--- Exercise directions ---
Exclude the pictures, and otherwise reproduce the data in full.

--- Data excerpt ---
----
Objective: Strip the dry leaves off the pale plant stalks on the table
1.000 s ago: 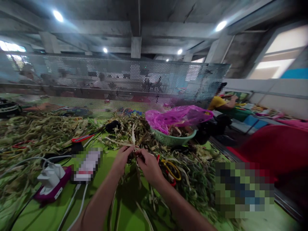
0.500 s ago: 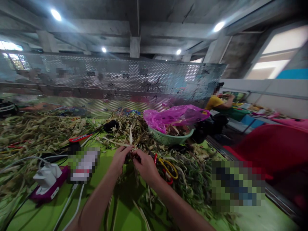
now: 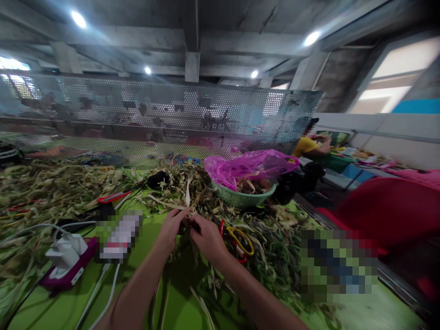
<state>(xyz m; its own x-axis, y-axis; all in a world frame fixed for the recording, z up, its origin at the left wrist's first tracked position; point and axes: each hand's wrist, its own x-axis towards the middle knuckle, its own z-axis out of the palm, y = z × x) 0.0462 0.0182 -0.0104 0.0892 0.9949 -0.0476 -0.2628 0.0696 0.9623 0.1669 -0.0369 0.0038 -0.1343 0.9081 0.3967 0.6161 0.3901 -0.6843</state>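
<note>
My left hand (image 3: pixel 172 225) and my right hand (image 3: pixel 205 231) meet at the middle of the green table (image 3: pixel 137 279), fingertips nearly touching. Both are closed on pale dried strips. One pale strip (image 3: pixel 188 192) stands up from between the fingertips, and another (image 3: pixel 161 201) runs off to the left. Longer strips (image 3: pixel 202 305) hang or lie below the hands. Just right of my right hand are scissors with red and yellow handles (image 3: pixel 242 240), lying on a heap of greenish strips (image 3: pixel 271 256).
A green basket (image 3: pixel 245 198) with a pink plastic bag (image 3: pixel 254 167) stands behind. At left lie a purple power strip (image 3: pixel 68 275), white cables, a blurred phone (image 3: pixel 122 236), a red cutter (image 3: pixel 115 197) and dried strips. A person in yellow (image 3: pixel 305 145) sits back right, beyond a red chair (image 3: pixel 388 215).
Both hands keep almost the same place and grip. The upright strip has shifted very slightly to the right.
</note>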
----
--- Your response ---
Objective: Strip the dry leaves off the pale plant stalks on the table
1.000 s ago: 
0.500 s ago: 
now: 
<state>(xyz m; its own x-axis, y-axis; all in a world frame fixed for the recording, z up, its origin at the left wrist's first tracked position; point and axes: each hand's wrist, its own x-axis towards the middle knuckle, its own z-axis out of the palm, y = z × x) 0.0462 0.0182 -0.0104 0.0892 0.9949 -0.0476 -0.2628 0.0696 0.9623 0.1669 -0.0369 0.0038 -0.1343 0.9081 0.3967 0.6161 0.3901 -0.6843</state>
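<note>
My left hand (image 3: pixel 172 225) and my right hand (image 3: pixel 205 231) meet at the middle of the green table (image 3: pixel 137 279), fingertips nearly touching. Both are closed on pale dried strips. One pale strip (image 3: pixel 188 192) stands up from between the fingertips, and another (image 3: pixel 161 201) runs off to the left. Longer strips (image 3: pixel 202 305) hang or lie below the hands. Just right of my right hand are scissors with red and yellow handles (image 3: pixel 242 240), lying on a heap of greenish strips (image 3: pixel 271 256).
A green basket (image 3: pixel 245 198) with a pink plastic bag (image 3: pixel 254 167) stands behind. At left lie a purple power strip (image 3: pixel 68 275), white cables, a blurred phone (image 3: pixel 122 236), a red cutter (image 3: pixel 115 197) and dried strips. A person in yellow (image 3: pixel 305 145) sits back right, beyond a red chair (image 3: pixel 388 215).
Both hands keep almost the same place and grip. The upright strip has shifted very slightly to the right.
</note>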

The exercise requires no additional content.